▶

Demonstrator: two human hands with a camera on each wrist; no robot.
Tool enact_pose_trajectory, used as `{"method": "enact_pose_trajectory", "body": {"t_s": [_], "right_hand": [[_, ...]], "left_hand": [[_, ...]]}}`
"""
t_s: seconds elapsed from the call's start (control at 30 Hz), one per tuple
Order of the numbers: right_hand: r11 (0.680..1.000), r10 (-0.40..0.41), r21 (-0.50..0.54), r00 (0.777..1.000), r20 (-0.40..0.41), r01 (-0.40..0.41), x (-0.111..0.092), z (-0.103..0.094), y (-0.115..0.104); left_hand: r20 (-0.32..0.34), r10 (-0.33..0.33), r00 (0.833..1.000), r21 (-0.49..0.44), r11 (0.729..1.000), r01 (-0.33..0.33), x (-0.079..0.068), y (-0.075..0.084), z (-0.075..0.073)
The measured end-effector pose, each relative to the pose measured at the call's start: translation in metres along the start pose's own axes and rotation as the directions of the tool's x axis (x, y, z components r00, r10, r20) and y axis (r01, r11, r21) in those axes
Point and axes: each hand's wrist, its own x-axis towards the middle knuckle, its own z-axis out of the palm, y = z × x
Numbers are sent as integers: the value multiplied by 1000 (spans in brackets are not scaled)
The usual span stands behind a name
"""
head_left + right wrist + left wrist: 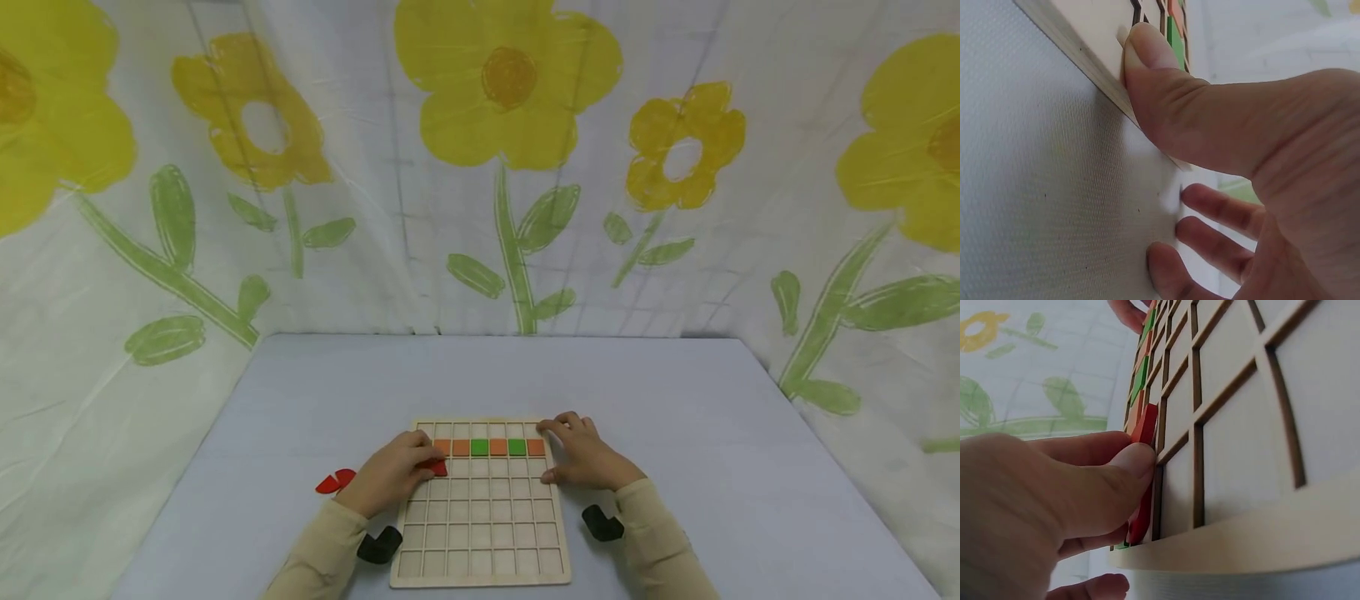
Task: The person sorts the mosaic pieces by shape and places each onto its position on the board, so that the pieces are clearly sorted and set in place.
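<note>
A flat red piece [438,468] is pinched between the thumb and fingers of my left hand [392,473]. In the left wrist view this red piece [1145,425] stands tilted at the wooden grid board [1241,425], near its left side. My right hand [588,454] rests at the board's upper right edge, fingers spread, with the thumb [1154,50] pressing on the rim. Across the board's second row run orange tiles [461,447] and green tiles [480,447]. My left fingers hide the left end of that row.
Two or so more red pieces [328,484] lie on the white table [675,400] left of the board, partly behind my left hand. Black wrist mounts [381,546] stick out under both forearms. A flower-painted cloth [360,275] hangs behind the table.
</note>
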Motion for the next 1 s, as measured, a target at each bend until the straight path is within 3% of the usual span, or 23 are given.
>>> {"method": "enact_pose_trajectory", "body": {"t_s": [0.2, 0.43, 0.67, 0.77, 0.93, 1.0], "right_hand": [[1000, 0, 14, 1000, 0, 0, 0, -1, 2], [999, -7, 41, 1000, 8, 6, -2, -4, -1], [999, 10, 38, 1000, 6, -10, -1, -3, -1], [999, 8, 35, 1000, 1, -8, 0, -2, 0], [999, 15, 36, 1000, -3, -15, 0, -1, 1], [999, 19, 34, 1000, -2, -19, 0, -1, 1]], "left_hand": [[-12, 36, 999, 9, 999, -36, 3, 1, 2], [-34, -13, 999, -43, 999, 11, 7, 7, 2], [-68, -19, 997, -22, 1000, 17, 7, 8, 3], [-73, -55, 996, -15, 998, 54, 6, 7, 2], [-33, -190, 981, -55, 981, 188, -4, 4, -4], [-28, -215, 976, -71, 974, 213, -10, 0, -9]]}}
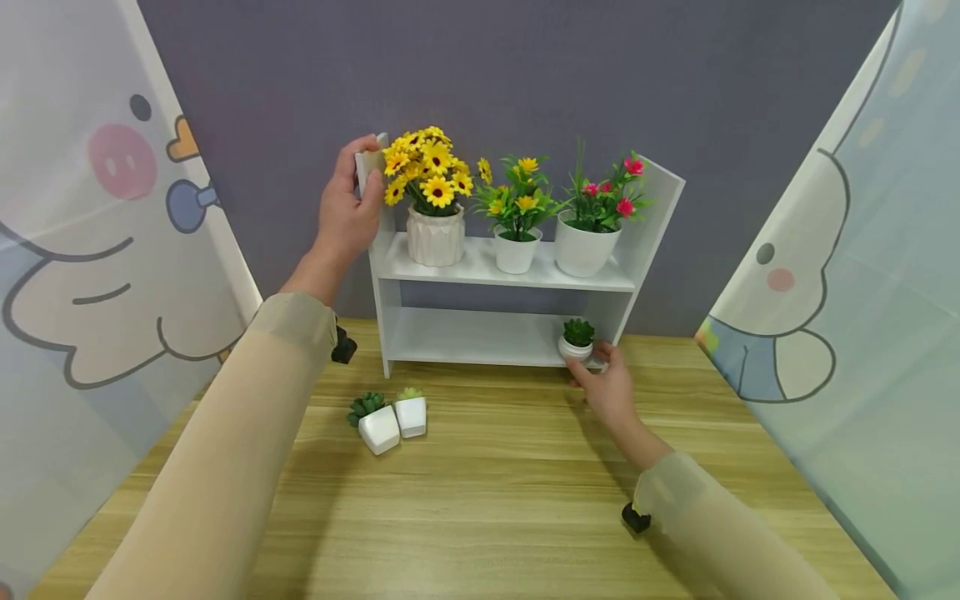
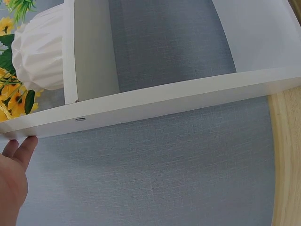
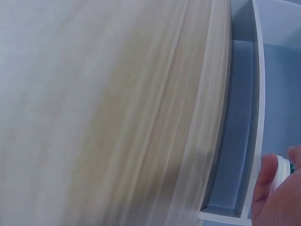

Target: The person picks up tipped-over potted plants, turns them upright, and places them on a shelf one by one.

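A white two-tier shelf (image 1: 480,333) stands on the wooden table. My left hand (image 1: 350,204) grips the upper part of its left side panel; the left wrist view shows fingertips (image 2: 29,145) against that panel. At the right end of the lower board, my right hand (image 1: 609,387) holds a small round white pot with a green succulent (image 1: 578,333) between thumb and fingers. Part of this white pot (image 3: 281,172) shows in the right wrist view. On the upper board stand a pot of yellow daisies (image 1: 435,233), a smaller yellow-flowered plant (image 1: 517,250) and a pink-flowered plant (image 1: 587,250).
Two small succulents in white pots, a darker one (image 1: 379,429) and a lighter one (image 1: 411,417), lie tipped over on the table (image 1: 480,508) before the shelf's left end. A grey wall (image 1: 525,75) rises behind; cartoon-printed curtains (image 1: 90,275) flank both sides.
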A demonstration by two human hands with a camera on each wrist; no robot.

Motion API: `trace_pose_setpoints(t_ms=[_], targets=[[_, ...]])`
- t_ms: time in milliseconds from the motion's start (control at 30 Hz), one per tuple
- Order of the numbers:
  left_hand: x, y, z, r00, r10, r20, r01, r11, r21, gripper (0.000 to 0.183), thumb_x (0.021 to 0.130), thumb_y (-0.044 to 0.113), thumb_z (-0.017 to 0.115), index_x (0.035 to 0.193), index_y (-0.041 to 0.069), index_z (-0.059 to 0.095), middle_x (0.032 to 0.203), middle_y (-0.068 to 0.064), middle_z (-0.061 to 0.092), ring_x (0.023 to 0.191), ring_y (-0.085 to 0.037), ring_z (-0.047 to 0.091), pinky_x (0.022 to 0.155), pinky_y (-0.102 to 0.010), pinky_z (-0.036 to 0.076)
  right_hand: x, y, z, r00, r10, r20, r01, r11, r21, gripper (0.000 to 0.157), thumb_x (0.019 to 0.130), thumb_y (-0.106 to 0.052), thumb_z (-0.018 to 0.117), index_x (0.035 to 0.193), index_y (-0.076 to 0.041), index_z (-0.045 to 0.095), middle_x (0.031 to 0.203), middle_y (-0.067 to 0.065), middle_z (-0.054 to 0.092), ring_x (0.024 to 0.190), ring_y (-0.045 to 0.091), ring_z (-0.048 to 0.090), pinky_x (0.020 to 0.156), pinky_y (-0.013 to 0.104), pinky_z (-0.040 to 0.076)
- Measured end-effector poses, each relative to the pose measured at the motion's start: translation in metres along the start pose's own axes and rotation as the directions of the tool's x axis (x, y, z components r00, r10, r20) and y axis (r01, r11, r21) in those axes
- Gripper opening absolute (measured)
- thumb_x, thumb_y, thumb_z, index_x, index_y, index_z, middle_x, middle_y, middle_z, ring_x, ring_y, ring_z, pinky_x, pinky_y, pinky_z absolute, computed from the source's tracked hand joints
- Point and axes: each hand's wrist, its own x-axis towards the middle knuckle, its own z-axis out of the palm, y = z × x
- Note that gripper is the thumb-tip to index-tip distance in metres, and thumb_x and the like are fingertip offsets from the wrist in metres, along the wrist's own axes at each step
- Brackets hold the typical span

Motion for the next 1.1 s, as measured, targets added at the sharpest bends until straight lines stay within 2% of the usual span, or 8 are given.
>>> trace_pose_setpoints(t_ms=[167,367,533,667,933,1100], targets=[[0.001,-0.001,0.000,1.000,0.017,0.002,-0.017,1.000,-0.006,0.049,0.115,0.035,0.046,0.163,0.024,0.044,0.146,-0.015,0.060,0.099,-0.021,0.054,0.083,-0.031,0.046,-0.006,-0.003,-0.006,1.000,-0.014,-0.014,0.014,1.000,-0.004,0.088,0.103,-0.030,0.077,0.167,0.004,0.028,0.166,0.027,0.042,0.085,0.023,0.079,0.059,0.033,0.061],[0.000,0.000,0.000,1.000,0.012,0.003,-0.012,1.000,0.003,0.050,0.115,0.035,0.045,0.163,0.025,0.043,0.146,-0.016,0.059,0.099,-0.021,0.053,0.084,-0.031,0.046,-0.015,-0.010,-0.009,1.000,-0.027,-0.001,0.027,0.999,0.031,0.088,0.104,-0.028,0.077,0.168,0.003,0.026,0.166,0.025,0.042,0.074,0.002,0.070,0.057,0.025,0.057],[0.000,0.001,0.000,1.000,-0.005,0.009,0.005,1.000,0.002,0.051,0.115,0.037,0.044,0.165,0.027,0.042,0.146,-0.016,0.059,0.101,-0.022,0.054,0.085,-0.031,0.046,-0.021,-0.013,-0.007,0.998,-0.058,-0.011,0.059,0.998,0.015,0.082,0.103,-0.025,0.078,0.164,0.003,0.032,0.161,0.023,0.047,0.070,0.002,0.063,0.056,0.020,0.051],[0.000,0.001,0.000,1.000,-0.006,0.011,0.006,1.000,0.007,0.053,0.114,0.037,0.043,0.166,0.027,0.041,0.149,-0.016,0.058,0.104,-0.023,0.054,0.086,-0.031,0.046,-0.030,-0.016,0.000,0.998,-0.067,0.001,0.067,0.998,0.003,0.076,0.103,-0.022,0.079,0.161,0.003,0.037,0.157,0.021,0.050,0.072,-0.004,0.061,0.059,0.018,0.050],[0.000,0.000,0.000,1.000,-0.001,0.003,0.001,1.000,0.007,0.050,0.115,0.037,0.043,0.165,0.029,0.042,0.148,-0.016,0.058,0.104,-0.023,0.053,0.086,-0.032,0.045,-0.042,-0.019,0.019,0.990,-0.071,0.125,0.074,0.997,-0.018,0.069,0.104,-0.028,0.078,0.157,-0.001,0.043,0.157,0.020,0.053,0.087,0.007,0.065,0.066,0.022,0.054],[0.000,0.000,0.000,1.000,0.005,0.002,-0.005,1.000,0.006,0.050,0.115,0.037,0.043,0.164,0.027,0.042,0.144,-0.016,0.058,0.101,-0.022,0.052,0.085,-0.032,0.044,-0.048,-0.019,0.032,0.971,-0.064,0.231,0.067,0.998,-0.006,0.064,0.104,-0.029,0.077,0.154,-0.002,0.047,0.157,0.022,0.053,0.086,0.011,0.064,0.065,0.025,0.053]])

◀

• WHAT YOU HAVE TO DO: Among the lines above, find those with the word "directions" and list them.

• RESULT OF THE TASK:
The measured end-effector pose, each relative to the pose measured at the call's start: translation in metres along the start pose's own axes and rotation as the directions of the tool's x axis (x, y, z components r00, r10, r20) and y axis (r01, r11, r21) in those axes
- Measured end-effector poses, each relative to the pose measured at the motion's start: translation in metres along the start pose's own axes and rotation as the directions of the tool's x axis (x, y, z components r00, r10, r20) and y axis (r01, r11, r21) in those axes

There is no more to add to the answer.